In 1990-1991, Tim Berners-Lee made the most important contribution to railfans that was made in the Twentieth Century. He invented the World Wide Web. The combination of Microsoft's (and Apple's) graphical user interface and the visual dexterity of Web pages was an explosion waiting to happen. It took a few years, but the explosion has definitely taken place. There is more railfan information on the Net than anyone ever dreamed possible. In 1998, I enrolled in a class to learn HTML so I could write my own pages. I had absolutely no clue about HTML, but I knew exactly what shape my web was going to take: It was to be a railfan location guide.
In February of 1998, a very modest several pages were posted to my local ISP's hosting space -- I was a published Webmaster! There was a home page and a separate page for each state (or at least a few, as it was to take quite a while before all the states and Canadian provinces were given their separate pages). As I added railfan locations and kept making the site better, I got an e-mail from someone who wanted to contribute some sites. To be honest with you, that was the first time I ever considered using contributions from anyone other than myself. By late 2003, there were dozens and dozens of railfan locations within Frograil that have been contributed by volunteers.
Incidentally, in February 2000, I transferred my Railfan Web site to the brand new Frograil.com domain.
In about 2000 or 2001, Henry Mikus and I were both contributing sites along the NS, ex-Southern Railway, Piedmont Division mainline, which I've always thought of as the Crescent Route. He suggested we put the sites into the form of a "tour", whereby a complete stranger to the area could begin at point A, drive to point B, and then onward. It was a brilliant idea, and began what has become quite a respectable collection of tours that are within 17 states. Connected tour segments of the CSX ex-SAL mainline from Wilmington, NC, all the way thru Athens, GA, and the Norfolk Southern from Seneca, SC, all the way to Washington DC have been completed, as well as many other, shorter tours.
In surfing around the Net during the early 2000's, I became quite fond of train gifs, which are small images drawn to represent prototype railroad equipment.

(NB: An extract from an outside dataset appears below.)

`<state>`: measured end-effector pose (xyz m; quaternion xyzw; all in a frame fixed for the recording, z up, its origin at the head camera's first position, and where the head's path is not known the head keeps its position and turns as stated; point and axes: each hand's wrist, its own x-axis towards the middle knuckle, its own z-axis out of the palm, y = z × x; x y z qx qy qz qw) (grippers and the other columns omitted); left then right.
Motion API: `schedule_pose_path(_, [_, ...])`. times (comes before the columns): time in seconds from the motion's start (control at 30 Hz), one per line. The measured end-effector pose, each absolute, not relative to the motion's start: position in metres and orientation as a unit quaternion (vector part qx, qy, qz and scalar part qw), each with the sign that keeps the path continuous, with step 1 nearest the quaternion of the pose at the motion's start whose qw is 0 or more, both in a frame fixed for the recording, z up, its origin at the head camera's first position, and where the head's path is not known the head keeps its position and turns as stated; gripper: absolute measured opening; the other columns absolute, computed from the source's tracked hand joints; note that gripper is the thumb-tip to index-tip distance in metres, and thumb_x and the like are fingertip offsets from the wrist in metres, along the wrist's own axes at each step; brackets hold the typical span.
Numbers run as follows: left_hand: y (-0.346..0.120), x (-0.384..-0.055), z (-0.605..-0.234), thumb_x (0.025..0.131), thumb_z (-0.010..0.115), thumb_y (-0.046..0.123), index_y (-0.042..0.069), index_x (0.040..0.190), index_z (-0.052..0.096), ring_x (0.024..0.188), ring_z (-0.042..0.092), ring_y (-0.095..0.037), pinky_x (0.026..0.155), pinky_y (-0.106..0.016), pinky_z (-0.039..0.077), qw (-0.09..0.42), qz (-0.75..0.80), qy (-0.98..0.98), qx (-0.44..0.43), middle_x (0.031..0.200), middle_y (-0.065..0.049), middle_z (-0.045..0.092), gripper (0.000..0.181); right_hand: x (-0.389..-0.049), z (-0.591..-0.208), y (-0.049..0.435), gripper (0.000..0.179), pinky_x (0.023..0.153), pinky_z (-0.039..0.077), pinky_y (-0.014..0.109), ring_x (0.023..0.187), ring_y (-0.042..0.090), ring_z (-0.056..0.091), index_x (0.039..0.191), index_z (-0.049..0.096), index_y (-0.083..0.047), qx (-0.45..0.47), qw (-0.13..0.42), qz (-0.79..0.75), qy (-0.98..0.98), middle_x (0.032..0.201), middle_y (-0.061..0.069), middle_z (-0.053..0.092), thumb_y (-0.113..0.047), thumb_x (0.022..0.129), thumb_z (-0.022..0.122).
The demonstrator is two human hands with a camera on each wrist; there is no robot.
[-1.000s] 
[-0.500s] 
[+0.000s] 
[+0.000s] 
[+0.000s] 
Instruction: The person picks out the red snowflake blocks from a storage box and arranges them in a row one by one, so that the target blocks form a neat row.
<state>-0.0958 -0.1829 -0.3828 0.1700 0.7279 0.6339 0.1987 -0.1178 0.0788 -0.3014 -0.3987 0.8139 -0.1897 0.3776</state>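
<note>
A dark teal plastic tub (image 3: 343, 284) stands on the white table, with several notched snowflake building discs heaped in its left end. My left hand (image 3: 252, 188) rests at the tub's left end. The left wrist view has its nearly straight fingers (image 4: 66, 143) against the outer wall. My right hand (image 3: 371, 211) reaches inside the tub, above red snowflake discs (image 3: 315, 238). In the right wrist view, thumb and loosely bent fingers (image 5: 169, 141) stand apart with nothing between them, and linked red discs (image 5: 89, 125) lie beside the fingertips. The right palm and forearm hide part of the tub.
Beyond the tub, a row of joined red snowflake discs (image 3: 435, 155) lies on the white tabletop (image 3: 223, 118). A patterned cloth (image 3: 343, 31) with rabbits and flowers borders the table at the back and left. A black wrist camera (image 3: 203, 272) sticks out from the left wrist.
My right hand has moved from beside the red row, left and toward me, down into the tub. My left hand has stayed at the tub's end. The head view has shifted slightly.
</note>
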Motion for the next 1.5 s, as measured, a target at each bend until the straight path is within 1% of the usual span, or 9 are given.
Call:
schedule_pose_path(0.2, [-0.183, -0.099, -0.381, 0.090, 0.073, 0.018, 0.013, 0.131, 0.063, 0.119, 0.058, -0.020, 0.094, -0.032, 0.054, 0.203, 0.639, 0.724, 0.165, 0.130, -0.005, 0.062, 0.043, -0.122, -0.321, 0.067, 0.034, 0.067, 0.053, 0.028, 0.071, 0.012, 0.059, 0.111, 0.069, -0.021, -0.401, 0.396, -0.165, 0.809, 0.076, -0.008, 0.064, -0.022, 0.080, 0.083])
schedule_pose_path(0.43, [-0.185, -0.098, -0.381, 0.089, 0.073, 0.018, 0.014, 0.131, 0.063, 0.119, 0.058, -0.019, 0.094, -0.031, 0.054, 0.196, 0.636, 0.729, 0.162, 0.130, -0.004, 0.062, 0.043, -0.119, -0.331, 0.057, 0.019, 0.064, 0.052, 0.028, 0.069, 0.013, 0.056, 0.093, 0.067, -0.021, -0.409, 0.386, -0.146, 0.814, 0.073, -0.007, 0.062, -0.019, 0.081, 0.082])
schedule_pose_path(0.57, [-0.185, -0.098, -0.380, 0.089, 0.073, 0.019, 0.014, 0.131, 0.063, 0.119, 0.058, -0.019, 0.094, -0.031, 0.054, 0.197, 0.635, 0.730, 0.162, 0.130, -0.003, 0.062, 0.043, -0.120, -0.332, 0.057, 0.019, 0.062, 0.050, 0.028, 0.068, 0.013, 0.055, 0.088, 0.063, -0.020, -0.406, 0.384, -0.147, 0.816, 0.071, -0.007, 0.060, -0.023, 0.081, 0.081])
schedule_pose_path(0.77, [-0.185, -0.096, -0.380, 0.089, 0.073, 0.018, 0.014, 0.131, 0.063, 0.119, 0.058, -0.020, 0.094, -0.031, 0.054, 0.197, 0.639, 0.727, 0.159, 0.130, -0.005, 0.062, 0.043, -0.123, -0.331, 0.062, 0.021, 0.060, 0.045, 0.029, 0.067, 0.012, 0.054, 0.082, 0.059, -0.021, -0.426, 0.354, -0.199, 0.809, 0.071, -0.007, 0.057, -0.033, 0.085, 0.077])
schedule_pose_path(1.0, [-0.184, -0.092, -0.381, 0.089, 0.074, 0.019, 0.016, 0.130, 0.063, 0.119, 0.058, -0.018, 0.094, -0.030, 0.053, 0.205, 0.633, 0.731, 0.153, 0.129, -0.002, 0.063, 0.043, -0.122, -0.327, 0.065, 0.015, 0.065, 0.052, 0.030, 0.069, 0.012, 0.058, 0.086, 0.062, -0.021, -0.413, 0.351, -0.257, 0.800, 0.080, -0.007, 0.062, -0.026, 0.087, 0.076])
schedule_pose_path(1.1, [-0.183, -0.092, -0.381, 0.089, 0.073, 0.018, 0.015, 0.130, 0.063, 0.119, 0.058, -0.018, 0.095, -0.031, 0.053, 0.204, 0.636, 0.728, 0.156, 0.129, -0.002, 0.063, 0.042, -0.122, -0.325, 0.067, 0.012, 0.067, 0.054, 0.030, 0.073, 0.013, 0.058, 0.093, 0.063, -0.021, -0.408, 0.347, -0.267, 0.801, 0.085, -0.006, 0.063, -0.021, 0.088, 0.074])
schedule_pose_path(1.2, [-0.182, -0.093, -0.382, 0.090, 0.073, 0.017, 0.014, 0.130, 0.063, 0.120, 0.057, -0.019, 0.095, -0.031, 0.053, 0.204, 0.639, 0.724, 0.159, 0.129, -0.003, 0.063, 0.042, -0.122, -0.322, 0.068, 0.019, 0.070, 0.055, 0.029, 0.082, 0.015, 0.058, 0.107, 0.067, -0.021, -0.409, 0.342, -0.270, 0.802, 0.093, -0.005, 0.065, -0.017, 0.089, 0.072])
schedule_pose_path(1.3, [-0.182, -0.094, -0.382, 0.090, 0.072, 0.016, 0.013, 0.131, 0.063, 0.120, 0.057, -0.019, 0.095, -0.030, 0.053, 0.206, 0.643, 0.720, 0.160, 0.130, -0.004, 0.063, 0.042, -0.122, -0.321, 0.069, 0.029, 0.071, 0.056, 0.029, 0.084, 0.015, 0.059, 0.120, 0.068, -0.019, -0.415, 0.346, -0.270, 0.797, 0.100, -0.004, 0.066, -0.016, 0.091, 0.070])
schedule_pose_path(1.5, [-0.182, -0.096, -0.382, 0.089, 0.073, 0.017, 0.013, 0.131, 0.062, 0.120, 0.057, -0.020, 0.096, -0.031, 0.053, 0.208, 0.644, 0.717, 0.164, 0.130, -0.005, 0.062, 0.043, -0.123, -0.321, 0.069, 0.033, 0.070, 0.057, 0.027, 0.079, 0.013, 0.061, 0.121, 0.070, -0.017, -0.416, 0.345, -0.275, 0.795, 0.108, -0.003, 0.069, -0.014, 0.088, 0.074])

The train at the top of this page is composed of a few of these gifs. Chris Denbow, one of the best artists of the genre, was moving on, and was going to take down his train gifs site. Before doing so, he agreed to let me host his gifs. I undertook this new, completely different aspect of Frograil with some misgivings, but I was determined not to let his work disappear. As had happened with railfan locations in the late 1990's, other folks started to ask if their work could be displayed on Frograil. The train gifs pages have really blossomed -- no Web site has nearly the breadth and depth of the gifs now displayed on Frograil. There are well over 1,000 -- actually, I have no idea how big the number is.
As of November 2006, it's hard to believe that Frograil is averaging over 1,400 visitors a day, or more than 500,000 visitors a year. It's a huge site, with hundreds and hundreds of pages, and I have reached about the limit of what I can take care of decently.